- About this exercise: Only the count is expected: the number of lines below that contain "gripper".

Data items
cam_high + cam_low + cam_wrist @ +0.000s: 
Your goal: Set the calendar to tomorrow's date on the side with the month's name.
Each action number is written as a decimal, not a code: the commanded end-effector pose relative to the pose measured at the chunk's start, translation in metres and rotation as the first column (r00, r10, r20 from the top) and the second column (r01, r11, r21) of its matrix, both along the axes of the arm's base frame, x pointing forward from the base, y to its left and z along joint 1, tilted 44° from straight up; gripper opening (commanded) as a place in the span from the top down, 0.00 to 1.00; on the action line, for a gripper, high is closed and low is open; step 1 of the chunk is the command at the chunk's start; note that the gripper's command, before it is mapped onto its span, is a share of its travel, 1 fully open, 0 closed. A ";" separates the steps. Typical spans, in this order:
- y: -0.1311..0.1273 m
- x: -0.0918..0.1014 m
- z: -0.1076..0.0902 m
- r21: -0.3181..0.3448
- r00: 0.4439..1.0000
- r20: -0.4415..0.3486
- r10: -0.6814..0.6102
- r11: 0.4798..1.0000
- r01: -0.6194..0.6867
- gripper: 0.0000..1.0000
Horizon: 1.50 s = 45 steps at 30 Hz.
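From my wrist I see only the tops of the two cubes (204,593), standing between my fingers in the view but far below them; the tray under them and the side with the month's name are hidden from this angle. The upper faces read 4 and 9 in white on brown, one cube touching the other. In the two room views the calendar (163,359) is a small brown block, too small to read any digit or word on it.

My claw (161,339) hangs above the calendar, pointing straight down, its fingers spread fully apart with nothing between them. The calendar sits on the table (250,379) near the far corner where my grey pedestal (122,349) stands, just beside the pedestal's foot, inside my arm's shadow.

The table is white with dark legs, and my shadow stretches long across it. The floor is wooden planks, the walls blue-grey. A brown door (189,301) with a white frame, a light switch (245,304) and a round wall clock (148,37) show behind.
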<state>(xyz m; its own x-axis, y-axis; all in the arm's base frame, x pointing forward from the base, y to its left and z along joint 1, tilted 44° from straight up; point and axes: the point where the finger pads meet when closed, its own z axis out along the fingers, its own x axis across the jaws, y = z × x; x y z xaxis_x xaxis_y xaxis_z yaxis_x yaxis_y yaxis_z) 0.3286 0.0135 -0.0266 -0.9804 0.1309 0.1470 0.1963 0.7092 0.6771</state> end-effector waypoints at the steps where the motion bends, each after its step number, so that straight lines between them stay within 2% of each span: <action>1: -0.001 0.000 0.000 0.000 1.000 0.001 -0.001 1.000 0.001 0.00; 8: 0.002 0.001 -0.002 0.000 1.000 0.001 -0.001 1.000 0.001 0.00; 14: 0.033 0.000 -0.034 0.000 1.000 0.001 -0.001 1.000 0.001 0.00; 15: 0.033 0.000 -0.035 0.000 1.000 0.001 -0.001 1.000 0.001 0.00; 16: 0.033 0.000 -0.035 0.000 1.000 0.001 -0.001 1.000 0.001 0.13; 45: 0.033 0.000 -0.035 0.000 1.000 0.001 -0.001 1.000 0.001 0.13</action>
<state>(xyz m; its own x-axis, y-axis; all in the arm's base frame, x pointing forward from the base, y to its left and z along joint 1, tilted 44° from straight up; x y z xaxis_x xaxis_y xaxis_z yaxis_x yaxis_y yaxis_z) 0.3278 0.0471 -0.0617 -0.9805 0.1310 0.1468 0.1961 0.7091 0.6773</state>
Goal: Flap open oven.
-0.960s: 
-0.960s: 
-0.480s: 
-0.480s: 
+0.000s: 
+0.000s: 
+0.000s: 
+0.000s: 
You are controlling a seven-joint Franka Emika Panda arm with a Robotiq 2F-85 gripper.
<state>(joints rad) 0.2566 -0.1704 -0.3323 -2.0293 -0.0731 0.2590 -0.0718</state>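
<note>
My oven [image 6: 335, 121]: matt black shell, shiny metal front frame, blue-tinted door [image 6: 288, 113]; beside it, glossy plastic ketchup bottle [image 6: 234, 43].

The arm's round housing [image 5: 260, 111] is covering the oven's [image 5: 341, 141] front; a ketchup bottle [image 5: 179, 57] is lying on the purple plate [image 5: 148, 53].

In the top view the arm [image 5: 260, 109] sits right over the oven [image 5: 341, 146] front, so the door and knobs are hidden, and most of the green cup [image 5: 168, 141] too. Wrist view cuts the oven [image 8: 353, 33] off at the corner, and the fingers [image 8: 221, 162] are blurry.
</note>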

- Response to the task: 3